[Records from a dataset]
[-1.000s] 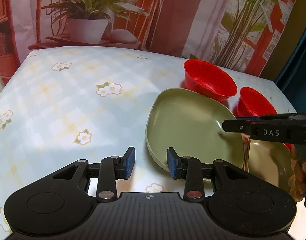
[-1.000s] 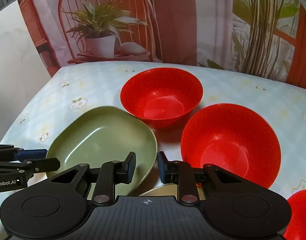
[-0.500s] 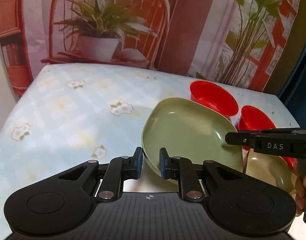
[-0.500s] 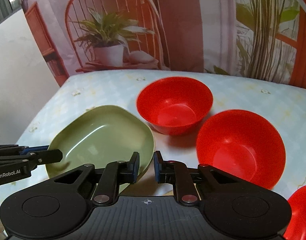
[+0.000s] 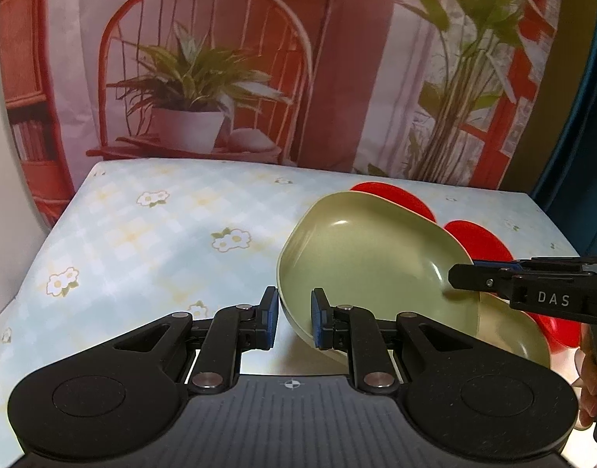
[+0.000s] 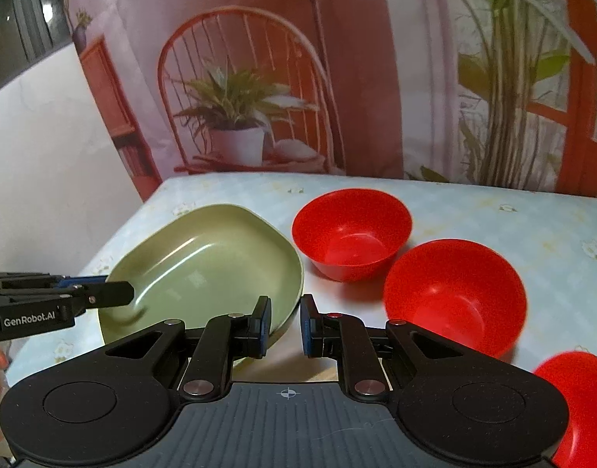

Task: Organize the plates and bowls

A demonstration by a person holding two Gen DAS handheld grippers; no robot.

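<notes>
second green plate (image 5: pixel 516 335) mostly hidden, blurred backdrop

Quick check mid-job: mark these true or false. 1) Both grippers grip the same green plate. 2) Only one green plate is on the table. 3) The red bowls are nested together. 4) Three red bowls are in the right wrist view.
1) True: the left gripper and the right gripper each pinch the rim of the green plate.
2) False: a second green plate lies under it.
3) False: the far red bowl, middle red bowl and near red bowl sit side by side, none nested.
4) True.
</notes>
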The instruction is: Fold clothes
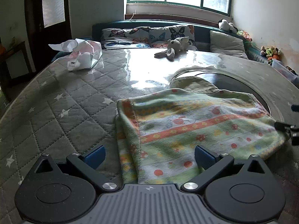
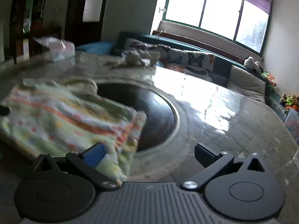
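Left tongs (image 1: 149,155) spread wide, released, with the near edge of the flowery green towel (image 1: 196,125) lying loose between the blue pads. Right tongs (image 2: 149,155) also spread and released, the towel's (image 2: 61,119) corner draped by the left pad. The towel sits folded on the quilted surface (image 1: 61,112), partly overlapping a dark round inset (image 2: 149,112); the right view is blurred
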Available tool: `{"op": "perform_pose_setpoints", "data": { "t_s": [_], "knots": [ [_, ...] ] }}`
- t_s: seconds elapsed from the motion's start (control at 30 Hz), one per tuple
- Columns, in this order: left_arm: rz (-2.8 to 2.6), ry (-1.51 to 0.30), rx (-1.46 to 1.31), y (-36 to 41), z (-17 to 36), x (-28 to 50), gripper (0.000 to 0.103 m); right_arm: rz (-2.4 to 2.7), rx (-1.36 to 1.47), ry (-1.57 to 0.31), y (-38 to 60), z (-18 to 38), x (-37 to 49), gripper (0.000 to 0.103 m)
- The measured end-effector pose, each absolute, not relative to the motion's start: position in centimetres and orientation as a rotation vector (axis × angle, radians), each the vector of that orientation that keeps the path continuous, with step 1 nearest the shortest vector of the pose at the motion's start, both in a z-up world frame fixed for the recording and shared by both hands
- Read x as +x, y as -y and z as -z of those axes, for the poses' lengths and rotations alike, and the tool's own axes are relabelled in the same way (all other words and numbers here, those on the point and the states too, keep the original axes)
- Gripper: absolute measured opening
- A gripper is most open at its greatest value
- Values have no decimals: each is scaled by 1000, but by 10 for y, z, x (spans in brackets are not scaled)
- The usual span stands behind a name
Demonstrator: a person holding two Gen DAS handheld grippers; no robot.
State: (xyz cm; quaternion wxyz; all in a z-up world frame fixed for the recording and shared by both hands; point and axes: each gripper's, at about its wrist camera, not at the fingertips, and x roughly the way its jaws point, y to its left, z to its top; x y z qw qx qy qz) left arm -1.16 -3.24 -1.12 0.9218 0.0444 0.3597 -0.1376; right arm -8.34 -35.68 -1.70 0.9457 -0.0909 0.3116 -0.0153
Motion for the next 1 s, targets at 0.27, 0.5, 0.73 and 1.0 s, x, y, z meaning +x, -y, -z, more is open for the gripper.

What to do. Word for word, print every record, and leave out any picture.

Answer box.
[-1.000s] 
[-1.000s] 
[-0.500s] 
[-0.500s] 
[+0.000s] 
[+0.000s] 

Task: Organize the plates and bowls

A demonstration by a person holding two Gen DAS handheld grippers; no robot.

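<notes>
second green plate (image 5: pixel 516 335) mostly hidden, blurred backdrop

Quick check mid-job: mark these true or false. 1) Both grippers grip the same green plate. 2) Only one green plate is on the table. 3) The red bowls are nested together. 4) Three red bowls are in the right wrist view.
1) True: the left gripper and the right gripper each pinch the rim of the green plate.
2) False: a second green plate lies under it.
3) False: the far red bowl, middle red bowl and near red bowl sit side by side, none nested.
4) True.
</notes>
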The instruction is: Fold clothes
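Left tongs (image 1: 149,155) spread wide, released, with the near edge of the flowery green towel (image 1: 196,125) lying loose between the blue pads. Right tongs (image 2: 149,155) also spread and released, the towel's (image 2: 61,119) corner draped by the left pad. The towel sits folded on the quilted surface (image 1: 61,112), partly overlapping a dark round inset (image 2: 149,112); the right view is blurred
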Available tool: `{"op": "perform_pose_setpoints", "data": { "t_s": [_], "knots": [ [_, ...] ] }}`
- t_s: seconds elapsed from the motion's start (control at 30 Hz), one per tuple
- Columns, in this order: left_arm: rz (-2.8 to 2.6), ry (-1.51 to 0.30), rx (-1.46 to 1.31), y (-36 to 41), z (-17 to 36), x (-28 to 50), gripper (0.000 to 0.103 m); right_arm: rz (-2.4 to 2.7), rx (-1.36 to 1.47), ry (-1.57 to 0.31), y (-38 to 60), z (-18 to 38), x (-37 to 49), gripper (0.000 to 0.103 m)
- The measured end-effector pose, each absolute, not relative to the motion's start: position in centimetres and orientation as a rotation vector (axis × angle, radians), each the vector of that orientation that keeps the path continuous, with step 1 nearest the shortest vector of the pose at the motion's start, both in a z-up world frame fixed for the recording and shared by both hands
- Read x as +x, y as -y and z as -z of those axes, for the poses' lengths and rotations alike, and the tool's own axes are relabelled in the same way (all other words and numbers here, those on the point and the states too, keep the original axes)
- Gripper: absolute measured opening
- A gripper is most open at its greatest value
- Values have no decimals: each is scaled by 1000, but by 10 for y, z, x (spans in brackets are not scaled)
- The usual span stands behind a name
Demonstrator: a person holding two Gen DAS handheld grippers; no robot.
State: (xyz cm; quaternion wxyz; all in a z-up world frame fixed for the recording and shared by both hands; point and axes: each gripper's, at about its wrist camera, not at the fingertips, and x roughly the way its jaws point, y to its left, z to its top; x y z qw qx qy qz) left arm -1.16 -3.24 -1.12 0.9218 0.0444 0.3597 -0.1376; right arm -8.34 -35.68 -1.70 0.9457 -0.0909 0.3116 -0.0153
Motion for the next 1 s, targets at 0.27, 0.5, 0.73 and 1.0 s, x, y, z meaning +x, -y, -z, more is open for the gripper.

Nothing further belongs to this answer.